In the midst of robust home price appreciation and free-flowing capital, subprime lenders have used refinancing as a loss mitigation tool of sorts. If a borrower was having difficulty making mortgage payments, chances were that home price appreciation provided enough of a cushion to allow refinancing into another hybrid product justifiable for the lender.
Now, mortgage brokers are complaining about the growing list of subprime lenders that are raising minimum FICO requirements and lowering minimum loan-to-value ratios. Perhaps most prominently, a majority of lenders have slowly retracted the popular 80/20 piggy-back loan offering, as secondary market buyers became less receptive to them, and the ones that had bought them asked for their money back amid poor performance. Adding fuel to the fire, recently proposed regulatory guidance would stop the ability of lenders to approve a borrower for an adjustable-rate mortgage based only on that borrower's ability to pay the introductory rate.
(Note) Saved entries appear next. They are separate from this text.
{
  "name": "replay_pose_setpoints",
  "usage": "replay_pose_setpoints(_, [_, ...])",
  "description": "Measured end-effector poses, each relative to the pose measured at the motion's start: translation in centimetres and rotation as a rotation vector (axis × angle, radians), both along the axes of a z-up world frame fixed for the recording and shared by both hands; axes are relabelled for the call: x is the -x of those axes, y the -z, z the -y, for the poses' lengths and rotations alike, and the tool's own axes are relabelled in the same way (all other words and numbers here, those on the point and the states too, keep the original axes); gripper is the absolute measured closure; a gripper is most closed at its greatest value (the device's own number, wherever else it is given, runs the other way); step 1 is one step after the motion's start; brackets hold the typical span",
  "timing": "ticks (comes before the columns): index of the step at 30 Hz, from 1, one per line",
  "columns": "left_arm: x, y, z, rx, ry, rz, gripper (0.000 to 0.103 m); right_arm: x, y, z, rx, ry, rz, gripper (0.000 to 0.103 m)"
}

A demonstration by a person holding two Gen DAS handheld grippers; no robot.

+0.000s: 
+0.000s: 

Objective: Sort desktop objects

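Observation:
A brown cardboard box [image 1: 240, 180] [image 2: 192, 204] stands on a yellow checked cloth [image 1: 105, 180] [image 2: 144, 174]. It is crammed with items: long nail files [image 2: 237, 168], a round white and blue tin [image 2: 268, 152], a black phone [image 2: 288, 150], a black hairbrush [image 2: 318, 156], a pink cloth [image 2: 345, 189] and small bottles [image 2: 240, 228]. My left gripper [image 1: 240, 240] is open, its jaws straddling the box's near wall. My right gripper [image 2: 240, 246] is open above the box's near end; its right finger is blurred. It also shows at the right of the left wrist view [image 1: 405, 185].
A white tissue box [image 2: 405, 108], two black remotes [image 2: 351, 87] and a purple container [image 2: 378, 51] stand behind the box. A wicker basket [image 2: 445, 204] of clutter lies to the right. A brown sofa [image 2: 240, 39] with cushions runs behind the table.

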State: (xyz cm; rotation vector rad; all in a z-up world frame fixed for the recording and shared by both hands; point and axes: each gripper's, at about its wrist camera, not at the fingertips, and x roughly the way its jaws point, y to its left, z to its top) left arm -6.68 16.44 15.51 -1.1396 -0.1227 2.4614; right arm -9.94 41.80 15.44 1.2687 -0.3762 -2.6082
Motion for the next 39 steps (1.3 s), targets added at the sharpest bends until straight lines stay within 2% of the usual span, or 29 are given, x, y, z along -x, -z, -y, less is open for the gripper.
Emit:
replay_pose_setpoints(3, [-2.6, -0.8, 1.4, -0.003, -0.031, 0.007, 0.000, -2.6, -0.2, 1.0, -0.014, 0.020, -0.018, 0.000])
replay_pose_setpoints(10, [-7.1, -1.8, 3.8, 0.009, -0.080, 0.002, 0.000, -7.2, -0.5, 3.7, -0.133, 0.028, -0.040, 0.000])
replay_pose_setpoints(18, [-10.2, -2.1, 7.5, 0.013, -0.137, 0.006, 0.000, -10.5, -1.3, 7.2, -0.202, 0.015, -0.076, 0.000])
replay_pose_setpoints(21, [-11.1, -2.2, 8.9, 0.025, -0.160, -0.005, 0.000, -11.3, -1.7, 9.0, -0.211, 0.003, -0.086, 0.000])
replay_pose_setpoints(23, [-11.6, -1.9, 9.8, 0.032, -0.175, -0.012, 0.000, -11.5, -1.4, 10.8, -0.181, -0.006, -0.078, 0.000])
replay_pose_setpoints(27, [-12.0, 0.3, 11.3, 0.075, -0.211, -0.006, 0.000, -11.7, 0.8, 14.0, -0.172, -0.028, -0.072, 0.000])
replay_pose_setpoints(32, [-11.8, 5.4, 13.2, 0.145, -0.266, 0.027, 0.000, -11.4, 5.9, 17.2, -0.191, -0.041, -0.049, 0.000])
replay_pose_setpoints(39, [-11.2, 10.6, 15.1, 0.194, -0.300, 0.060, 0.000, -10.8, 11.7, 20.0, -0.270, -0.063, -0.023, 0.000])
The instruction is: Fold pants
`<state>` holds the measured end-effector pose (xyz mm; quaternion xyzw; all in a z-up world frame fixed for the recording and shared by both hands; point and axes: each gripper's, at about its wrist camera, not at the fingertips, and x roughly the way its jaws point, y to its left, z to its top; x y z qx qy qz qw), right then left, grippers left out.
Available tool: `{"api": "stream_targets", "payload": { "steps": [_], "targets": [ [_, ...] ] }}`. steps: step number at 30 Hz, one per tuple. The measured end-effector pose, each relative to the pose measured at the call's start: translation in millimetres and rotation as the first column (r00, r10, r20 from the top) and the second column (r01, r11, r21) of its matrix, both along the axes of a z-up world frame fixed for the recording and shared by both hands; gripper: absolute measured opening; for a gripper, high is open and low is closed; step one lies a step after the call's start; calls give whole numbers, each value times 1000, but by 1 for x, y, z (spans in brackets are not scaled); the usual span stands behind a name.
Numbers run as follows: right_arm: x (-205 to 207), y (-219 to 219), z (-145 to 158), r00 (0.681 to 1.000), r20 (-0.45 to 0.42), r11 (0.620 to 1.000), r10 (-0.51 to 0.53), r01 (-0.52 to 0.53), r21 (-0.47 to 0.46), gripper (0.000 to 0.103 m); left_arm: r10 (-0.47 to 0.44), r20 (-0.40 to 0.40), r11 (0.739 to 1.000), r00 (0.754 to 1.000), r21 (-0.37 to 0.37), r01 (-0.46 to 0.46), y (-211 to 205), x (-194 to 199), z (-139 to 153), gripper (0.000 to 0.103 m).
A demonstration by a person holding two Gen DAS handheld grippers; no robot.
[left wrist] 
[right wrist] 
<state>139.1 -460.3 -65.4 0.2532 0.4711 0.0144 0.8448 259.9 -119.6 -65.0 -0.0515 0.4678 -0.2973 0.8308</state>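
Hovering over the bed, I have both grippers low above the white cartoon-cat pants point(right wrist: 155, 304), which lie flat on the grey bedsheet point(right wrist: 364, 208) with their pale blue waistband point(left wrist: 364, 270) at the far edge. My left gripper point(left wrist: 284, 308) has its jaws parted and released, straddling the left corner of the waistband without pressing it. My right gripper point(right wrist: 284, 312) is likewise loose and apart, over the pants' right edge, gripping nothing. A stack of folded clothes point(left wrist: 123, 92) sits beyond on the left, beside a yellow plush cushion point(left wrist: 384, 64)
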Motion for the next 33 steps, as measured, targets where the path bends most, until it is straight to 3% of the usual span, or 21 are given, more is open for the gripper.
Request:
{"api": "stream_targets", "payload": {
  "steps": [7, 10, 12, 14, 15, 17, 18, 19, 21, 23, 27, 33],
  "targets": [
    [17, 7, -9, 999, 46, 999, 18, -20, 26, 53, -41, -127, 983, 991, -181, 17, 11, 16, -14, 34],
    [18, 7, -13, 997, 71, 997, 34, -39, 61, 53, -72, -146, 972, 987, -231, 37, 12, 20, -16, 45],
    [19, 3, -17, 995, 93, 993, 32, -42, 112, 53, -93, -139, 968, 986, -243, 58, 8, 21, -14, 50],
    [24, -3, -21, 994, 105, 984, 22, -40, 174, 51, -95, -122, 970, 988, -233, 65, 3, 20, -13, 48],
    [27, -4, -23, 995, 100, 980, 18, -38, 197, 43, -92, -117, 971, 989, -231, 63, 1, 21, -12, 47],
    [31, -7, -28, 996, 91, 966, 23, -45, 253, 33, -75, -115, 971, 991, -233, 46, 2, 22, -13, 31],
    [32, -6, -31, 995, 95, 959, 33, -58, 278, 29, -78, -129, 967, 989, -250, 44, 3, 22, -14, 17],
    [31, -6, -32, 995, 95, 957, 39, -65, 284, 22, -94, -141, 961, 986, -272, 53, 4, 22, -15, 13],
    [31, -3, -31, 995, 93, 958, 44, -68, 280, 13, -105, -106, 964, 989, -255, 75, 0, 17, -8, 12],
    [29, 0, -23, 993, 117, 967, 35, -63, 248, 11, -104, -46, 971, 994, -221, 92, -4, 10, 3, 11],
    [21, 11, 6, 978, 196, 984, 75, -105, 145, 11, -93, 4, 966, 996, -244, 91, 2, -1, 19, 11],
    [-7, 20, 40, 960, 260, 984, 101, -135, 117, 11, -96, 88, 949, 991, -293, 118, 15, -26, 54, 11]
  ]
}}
Borrowers prepare to reset
While Wall Street demand for home equity loans is prone to ebb and flow depending on price, some caution that if regulators have overstepped their bounds on product restrictions, the result could be a much higher rate of delinquency and foreclosure for subprime mortgages, particularly the barrage of mortgages originated in 2006 due to reset in 2008.
Upon the release of mortgage delinquency and foreclosure data for the 4Q06, the Mortgage Bankers Association said last week that "the market is working," and warned that policy makers should let capital markets, not regulations, control product availability.
"We would continue to caution policy makers to avoid any regulatory or legislative actions that would impede the ability of the market to respond to changes in underlying economic conditions," Doug Duncan, chief economist of the MBA, said last week. "For consumers who are having or who expect that they might have difficulties making their mortgage payment, we continue to advise them to contact their lender as early as possible in order to maximize a lender's opportunity to flexibly address each homeowner's individual circumstances."
The percent of subprime ARMs more than 90 days delinquent rose to 14.4% in the fourth quarter of 2006 from 13.22% in the third quarter, according to the MBA. The ability for borrowers to roll into a new mortgage becomes even more difficult if mortgage payments have not been kept up on, and LTV ratios remain high. Roughly 10% of subprime ARMs due to reset this year and in 2008 are at least 90 days delinquent currently, and about 25% have cumulative LTVs of more than 90% - even after built up equity is factored in, according to a Lehman Brothers report issued last week.
This year, $308 billion in subprime ARMs will reset, 12% of which are more than 90 days delinquent, and 16% of which have been more than 60 days delinquent at least once; 16% of those loans have a cumulative LTV greater than 90%, according to the Lehman data. In 2008, $349 billion worth of loans are due to reset, 8% of which are currently delinquent and 12% of which have been more than 60 days late at least once; of those loans, 32% have a greater-than-90% CLTV.
Who is going to refinance?
Aware of the impending need of their own borrowers - along with the viability of their loan portfolios - subprime lenders have in the past geared up to aid their own borrowers in need of refinancing. New Century Financial Corp., for one, was working on a "wide range of modification programs" aimed at helping borrowers unable to refinance by using current product offerings to find a loan that would work for them, said Ritchie Mann, vice president of investor relations at New Century, last September during a subprime mortgage conference in Las Vegas. "We know we need a wider toolbox," Mann said at the conference. Amy Brandt, president and chief executive of General Electric's subprime lending unit WMC Mortgage Corp., said at the time a "huge wave" of its borrowers were expected to reach their ARM reset periods at the end of 2006 and the beginning of this year, but only a "minority" would not be able to refinance with them.
While sources last week said servicers would most likely hold the most discretion over whether a borrower's loan was modified - most likely by delaying the loan's reset date or rolling them into a fixed-rate product if possible - it remained unclear how far Congress would go toward offering solutions of its own.
Consumer advocacy groups last week suggested that Congress step in not only to revise subprime mortgage product offerings, but to stop overly burdened subprime borrowers from losing their homes. Senate Banking Chairman Chris Dodd said as much last week, adding that Congress should find ways to help "millions" of families facing foreclosure. Meanwhile, Housing Secretary Alphonso Jackson suggested Fannie Mae and Freddie Mac offer a helping hand to borrowers in peril.